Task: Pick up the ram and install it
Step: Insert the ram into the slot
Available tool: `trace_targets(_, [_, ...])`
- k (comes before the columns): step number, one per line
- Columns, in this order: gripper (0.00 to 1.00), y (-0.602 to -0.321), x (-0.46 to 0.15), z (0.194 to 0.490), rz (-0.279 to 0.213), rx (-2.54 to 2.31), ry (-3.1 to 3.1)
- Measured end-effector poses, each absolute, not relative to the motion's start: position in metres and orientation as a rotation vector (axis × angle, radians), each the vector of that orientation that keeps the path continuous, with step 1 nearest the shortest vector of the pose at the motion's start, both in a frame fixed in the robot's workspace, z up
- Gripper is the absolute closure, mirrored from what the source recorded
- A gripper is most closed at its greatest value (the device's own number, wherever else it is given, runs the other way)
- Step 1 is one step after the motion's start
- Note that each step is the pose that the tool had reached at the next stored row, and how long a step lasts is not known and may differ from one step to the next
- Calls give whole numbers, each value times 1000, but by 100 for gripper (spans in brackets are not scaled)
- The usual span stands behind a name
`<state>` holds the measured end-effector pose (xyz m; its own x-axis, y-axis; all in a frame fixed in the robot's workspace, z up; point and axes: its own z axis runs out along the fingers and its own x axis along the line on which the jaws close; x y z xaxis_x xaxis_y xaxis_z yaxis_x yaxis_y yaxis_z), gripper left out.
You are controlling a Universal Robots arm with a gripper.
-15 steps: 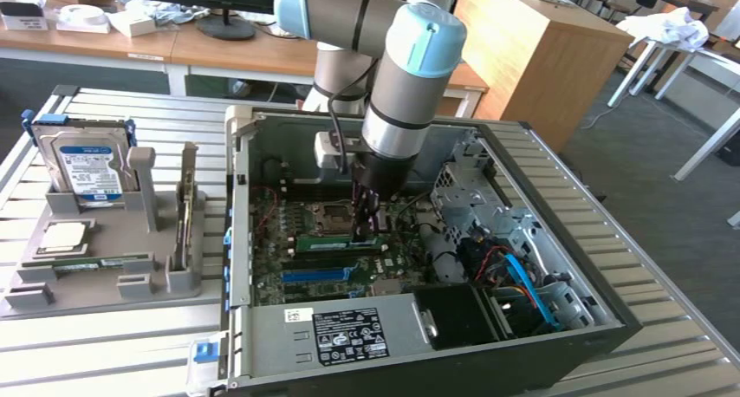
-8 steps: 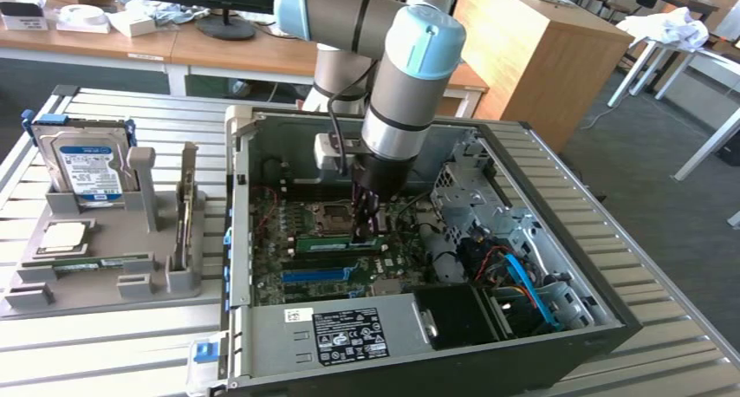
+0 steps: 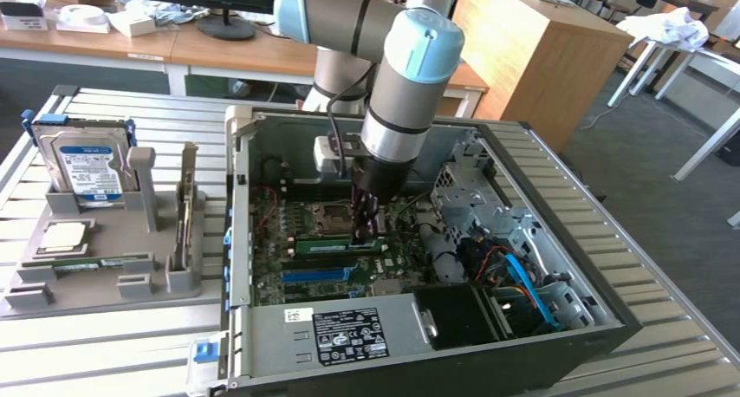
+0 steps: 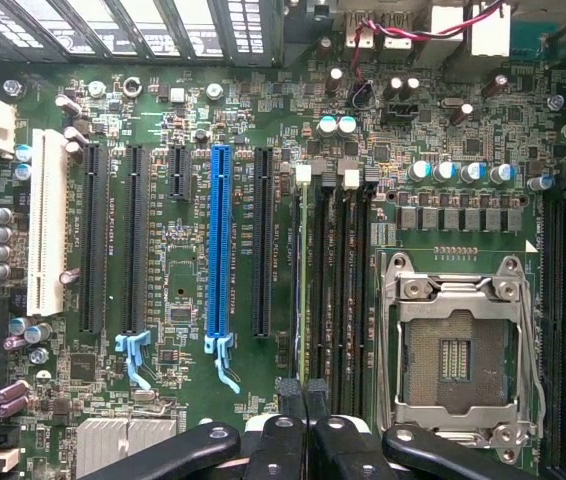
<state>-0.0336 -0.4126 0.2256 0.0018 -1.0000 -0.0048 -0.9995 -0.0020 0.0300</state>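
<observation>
1. Black gripper (image 4: pixel 304 388): fingers pressed together at the top edge of the ram (image 4: pixel 303 280), which stands in its slot at the centre of the exterior view. A pinch cannot be confirmed.
2. Hazard: off-line pressure may tilt the ram or leave it half-seated.
3. Hazard: a sideways slip may bend contacts in the open processor socket (image 4: pixel 460 352) just beside.
4. Count, exterior view's left: one second ram stick (image 3: pixel 87 262), one processor chip (image 3: pixel 64 235), one hard drive (image 3: pixel 81 167).

Ram (image 3: pixel 333 240): long thin green board with dark chips. It stands on its long edge, level, in a black memory slot (image 4: pixel 335 290) bank near the CPU socket (image 4: pixel 460 350). In the wrist view it is edge-on, a thin green line in the outermost slot, farthest from the socket.
</observation>
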Motion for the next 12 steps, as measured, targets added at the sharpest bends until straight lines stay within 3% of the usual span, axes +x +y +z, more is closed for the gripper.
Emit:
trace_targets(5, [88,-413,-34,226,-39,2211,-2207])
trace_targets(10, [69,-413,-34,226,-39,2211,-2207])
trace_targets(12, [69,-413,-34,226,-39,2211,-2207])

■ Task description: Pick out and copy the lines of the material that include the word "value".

■ Response:
- A gripper is most closed at its greatest value (the device's own number, wherever else it is given, runs the other way)
- Calls give whole numbers, each value times 1000, but by 100 for gripper (spans in brackets are not scaled)

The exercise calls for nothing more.